Work required> Nothing but a verbatim copy of the data, minus the images, should be returned.

=== Begin Enclosure ===

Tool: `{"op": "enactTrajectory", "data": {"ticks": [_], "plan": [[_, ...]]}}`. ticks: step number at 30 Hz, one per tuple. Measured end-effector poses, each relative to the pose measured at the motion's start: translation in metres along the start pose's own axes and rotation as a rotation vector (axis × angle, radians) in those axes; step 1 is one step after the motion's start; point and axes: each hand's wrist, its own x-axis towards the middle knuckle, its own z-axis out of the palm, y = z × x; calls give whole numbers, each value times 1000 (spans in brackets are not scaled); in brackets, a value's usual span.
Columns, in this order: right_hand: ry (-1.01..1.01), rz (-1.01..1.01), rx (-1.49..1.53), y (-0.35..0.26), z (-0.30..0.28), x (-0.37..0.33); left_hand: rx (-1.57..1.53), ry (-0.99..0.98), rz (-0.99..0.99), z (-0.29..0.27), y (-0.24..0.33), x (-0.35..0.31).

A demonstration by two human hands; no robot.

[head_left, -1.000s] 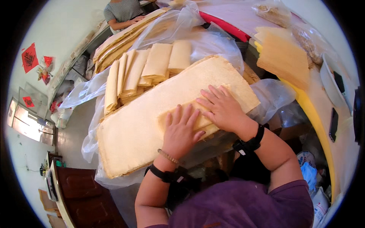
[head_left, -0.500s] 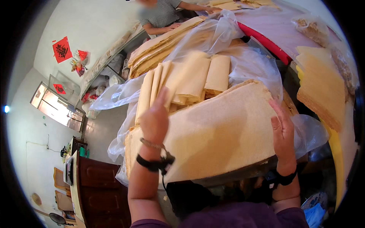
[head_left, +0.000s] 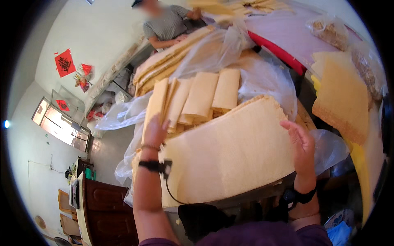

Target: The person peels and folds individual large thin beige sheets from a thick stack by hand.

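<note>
1. Several pale yellow, thin-sheeted folded bundles (head_left: 201, 96) lie side by side in a row, on the far side of a broad, cream-coloured, flat stack of sheets (head_left: 230, 151); folding looks done on these bundles.
2. That stack lies right in front of me, between my two forearms, its top unfolded; judging by its thick layered edge, many sheets are left flat, so I take the work as well short of finished.
3. My left hand (head_left: 156, 131) is over the near end of the leftmost bundles; it is blurred, so I cannot tell whether it grips, touches or only passes above them.
4. My right hand (head_left: 301, 143) is half open at the right edge of the stack, fingers loosely bent; I see nothing held in it, and cannot tell whether the fingertips touch the edge.
5. Clear, crumpled plastic sheeting (head_left: 271, 84) lies around the bundles; beyond it is another layered pile of tan sheets (head_left: 160, 59), with a co-worker in a grey striped shirt (head_left: 166, 28) beside it; rough-edged, tan square sheets (head_left: 342, 100) lie off to my right.
</note>
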Motion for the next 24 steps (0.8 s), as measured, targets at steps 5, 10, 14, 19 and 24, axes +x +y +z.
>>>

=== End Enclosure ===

Task answer>
Tool: `{"op": "enactTrajectory", "data": {"ticks": [_], "plan": [[_, ...]]}}`. ticks: step number at 30 Hz, one per tuple. Measured end-effector poses, each relative to the pose measured at the motion's start: translation in metres along the start pose's own axes and rotation as a rotation vector (axis × angle, radians) in those axes; step 1 is one step after the motion's start; point and axes: each hand's wrist, its own x-axis towards the middle knuckle, its own z-axis out of the palm, y = z × x; calls give whole numbers, each value times 1000 (spans in brackets are not scaled); in brackets, a value's usual span.
Columns, in this order: right_hand: ry (-1.01..1.01), rz (-1.01..1.01), rx (-1.49..1.53), y (-0.35..0.26), z (-0.30..0.28), x (-0.37..0.33); left_hand: rx (-1.57..1.53), ry (-0.99..0.98), rz (-0.99..0.99), z (-0.29..0.27), y (-0.24..0.33), x (-0.35..0.31).

A demonstration by two human hands; no robot.

[head_left, -1.000s] 
[head_left, -0.500s] 
[head_left, +0.000s] 

Target: The person peels and folds individual large thin beige sheets from a thick stack by hand.

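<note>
1. Several pale yellow, thin-sheeted folded bundles (head_left: 201, 96) lie side by side in a row, on the far side of a broad, cream-coloured, flat stack of sheets (head_left: 230, 151); folding looks done on these bundles.
2. That stack lies right in front of me, between my two forearms, its top unfolded; judging by its thick layered edge, many sheets are left flat, so I take the work as well short of finished.
3. My left hand (head_left: 156, 131) is over the near end of the leftmost bundles; it is blurred, so I cannot tell whether it grips, touches or only passes above them.
4. My right hand (head_left: 301, 143) is half open at the right edge of the stack, fingers loosely bent; I see nothing held in it, and cannot tell whether the fingertips touch the edge.
5. Clear, crumpled plastic sheeting (head_left: 271, 84) lies around the bundles; beyond it is another layered pile of tan sheets (head_left: 160, 59), with a co-worker in a grey striped shirt (head_left: 166, 28) beside it; rough-edged, tan square sheets (head_left: 342, 100) lie off to my right.
</note>
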Motion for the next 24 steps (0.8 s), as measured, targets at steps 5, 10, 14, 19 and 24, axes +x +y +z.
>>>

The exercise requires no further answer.